• _YOUR INSTRUCTIONS_
In your reply, reproduce the lines from the first one below to the line containing "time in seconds", inclusive, exactly as they stand.

• _AVAILABLE DATA_

▬▬▬▬▬▬

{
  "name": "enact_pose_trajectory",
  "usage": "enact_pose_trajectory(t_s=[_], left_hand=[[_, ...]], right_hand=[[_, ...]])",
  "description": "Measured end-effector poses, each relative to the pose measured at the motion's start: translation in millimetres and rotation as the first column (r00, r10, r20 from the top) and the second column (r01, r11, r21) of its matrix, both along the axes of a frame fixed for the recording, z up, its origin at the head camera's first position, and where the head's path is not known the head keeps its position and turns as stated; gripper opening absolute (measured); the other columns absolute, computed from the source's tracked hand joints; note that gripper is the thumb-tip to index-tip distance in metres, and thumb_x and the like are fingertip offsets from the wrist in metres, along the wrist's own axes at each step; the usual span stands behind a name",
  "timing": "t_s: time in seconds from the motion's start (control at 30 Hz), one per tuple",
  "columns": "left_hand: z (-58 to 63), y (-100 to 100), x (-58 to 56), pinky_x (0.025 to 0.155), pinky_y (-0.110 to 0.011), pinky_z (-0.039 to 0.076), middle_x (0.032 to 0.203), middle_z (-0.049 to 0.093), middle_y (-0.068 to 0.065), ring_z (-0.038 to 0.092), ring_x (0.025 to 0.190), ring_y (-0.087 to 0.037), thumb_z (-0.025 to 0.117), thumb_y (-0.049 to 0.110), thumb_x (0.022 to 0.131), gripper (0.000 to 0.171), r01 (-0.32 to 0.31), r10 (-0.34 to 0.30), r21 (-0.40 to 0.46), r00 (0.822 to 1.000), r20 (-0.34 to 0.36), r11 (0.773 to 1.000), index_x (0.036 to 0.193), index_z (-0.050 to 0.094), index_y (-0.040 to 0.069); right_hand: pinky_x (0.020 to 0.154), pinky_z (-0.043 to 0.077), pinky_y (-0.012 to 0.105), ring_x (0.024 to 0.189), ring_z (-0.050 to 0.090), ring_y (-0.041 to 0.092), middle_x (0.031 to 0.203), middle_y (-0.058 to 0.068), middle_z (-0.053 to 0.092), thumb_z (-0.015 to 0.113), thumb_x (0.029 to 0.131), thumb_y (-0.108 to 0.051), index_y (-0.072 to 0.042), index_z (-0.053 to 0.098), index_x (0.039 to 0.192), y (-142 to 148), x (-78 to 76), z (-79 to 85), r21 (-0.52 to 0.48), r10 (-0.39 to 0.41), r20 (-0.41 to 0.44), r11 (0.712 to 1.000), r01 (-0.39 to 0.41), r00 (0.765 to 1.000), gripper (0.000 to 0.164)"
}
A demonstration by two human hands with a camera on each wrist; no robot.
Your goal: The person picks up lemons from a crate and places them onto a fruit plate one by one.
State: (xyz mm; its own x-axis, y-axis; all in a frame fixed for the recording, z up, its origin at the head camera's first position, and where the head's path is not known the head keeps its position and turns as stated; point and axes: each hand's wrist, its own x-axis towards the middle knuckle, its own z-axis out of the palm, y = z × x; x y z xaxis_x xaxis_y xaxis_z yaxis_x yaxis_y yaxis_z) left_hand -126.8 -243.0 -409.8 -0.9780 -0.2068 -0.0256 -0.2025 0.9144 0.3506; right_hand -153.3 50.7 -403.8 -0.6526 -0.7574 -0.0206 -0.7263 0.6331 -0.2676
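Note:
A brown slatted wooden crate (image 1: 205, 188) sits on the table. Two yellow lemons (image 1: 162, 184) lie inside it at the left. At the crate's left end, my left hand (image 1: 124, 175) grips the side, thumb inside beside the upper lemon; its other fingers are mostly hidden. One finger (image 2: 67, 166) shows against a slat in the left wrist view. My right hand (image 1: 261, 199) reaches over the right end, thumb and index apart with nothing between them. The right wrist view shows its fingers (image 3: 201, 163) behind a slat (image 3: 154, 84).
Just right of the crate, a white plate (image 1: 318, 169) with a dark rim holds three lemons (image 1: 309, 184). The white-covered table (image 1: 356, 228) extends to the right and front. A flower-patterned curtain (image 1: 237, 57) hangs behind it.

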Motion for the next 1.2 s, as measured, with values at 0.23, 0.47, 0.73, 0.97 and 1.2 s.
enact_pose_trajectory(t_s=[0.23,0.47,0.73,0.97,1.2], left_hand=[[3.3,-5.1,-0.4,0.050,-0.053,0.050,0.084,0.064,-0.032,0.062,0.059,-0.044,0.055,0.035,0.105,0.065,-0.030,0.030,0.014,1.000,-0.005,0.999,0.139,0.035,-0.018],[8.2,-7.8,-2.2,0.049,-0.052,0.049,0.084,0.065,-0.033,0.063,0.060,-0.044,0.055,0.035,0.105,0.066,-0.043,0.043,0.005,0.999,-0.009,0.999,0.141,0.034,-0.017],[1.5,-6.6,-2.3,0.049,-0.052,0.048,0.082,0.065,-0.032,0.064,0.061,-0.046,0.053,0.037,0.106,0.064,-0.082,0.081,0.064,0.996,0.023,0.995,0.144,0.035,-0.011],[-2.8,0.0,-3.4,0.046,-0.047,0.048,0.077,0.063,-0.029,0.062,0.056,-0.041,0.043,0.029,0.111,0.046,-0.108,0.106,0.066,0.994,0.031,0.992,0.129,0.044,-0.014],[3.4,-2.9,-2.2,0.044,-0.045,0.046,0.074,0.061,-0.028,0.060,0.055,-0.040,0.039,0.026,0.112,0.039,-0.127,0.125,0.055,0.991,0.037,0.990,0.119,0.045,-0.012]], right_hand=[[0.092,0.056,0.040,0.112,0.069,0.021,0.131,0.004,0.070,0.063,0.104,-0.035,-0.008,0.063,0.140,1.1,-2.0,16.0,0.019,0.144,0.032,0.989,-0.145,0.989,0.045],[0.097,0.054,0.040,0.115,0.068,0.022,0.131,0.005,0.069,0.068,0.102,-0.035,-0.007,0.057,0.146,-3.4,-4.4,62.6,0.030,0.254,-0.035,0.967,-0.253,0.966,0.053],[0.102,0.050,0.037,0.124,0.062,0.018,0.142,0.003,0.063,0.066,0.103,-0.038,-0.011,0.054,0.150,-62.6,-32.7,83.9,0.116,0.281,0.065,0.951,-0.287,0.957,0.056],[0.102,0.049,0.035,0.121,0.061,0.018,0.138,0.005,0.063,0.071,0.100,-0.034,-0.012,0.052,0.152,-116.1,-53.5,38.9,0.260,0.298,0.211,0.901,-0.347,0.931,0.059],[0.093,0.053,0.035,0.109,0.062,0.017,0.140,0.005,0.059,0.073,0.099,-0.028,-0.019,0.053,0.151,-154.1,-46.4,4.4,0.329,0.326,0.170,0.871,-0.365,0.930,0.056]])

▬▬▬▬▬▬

• _THE ANSWER_
{
  "name": "enact_pose_trajectory",
  "usage": "enact_pose_trajectory(t_s=[_], left_hand=[[_, ...]], right_hand=[[_, ...]])",
  "description": "Measured end-effector poses, each relative to the pose measured at the motion's start: translation in millimetres and rotation as the first column (r00, r10, r20 from the top) and the second column (r01, r11, r21) of its matrix, both along the axes of a frame fixed for the recording, z up, its origin at the head camera's first position, and where the head's path is not known the head keeps its position and turns as stated; gripper opening absolute (measured); the other columns absolute, computed from the source's tracked hand joints; note that gripper is the thumb-tip to index-tip distance in metres, and thumb_x and the like are fingertip offsets from the wrist in metres, along the wrist's own axes at each step; the usual span stands behind a name",
  "timing": "t_s: time in seconds from the motion's start (control at 30 Hz), one per tuple",

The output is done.